▸ **WORK TO BE COMPLETED**: The response is to be the full listing, set down exactly.

▸ **DATASET SECTION**:

***

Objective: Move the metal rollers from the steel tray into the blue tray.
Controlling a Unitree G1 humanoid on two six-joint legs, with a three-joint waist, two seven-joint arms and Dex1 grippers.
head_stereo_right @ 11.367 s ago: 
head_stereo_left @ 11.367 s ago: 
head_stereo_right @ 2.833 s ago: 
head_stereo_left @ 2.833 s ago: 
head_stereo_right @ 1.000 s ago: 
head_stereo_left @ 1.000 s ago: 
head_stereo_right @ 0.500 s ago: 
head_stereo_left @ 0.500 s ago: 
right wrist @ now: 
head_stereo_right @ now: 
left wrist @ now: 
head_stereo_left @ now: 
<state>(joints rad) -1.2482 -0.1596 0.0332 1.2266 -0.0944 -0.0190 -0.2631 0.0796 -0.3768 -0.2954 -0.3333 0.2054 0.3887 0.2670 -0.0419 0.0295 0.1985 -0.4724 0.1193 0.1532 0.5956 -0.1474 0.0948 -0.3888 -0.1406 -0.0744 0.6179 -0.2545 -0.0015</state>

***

▸ **COMPLETED EXERCISE**:
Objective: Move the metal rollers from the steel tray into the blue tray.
Controlling a Unitree G1 humanoid on two six-joint legs, with a three-joint waist, two seven-joint arms and Dex1 grippers.
head_stereo_right @ 11.367 s ago: 
head_stereo_left @ 11.367 s ago: 
head_stereo_right @ 2.833 s ago: 
head_stereo_left @ 2.833 s ago: 
head_stereo_right @ 1.000 s ago: 
head_stereo_left @ 1.000 s ago: 
head_stereo_right @ 0.500 s ago: 
head_stereo_left @ 0.500 s ago: 
right wrist @ now: 
head_stereo_right @ now: 
left wrist @ now: 
head_stereo_left @ now: 
<state>(joints rad) -1.2482 -0.1596 0.0332 1.2266 -0.0944 -0.0190 -0.2631 0.0796 -0.3768 -0.2954 -0.3333 0.2054 0.3887 0.2670 -0.0419 0.0295 0.1985 -0.4724 0.1193 0.1532 0.5956 -0.1474 0.0948 -0.3888 -0.1406 -0.0744 0.6179 -0.2545 -0.0015</state>

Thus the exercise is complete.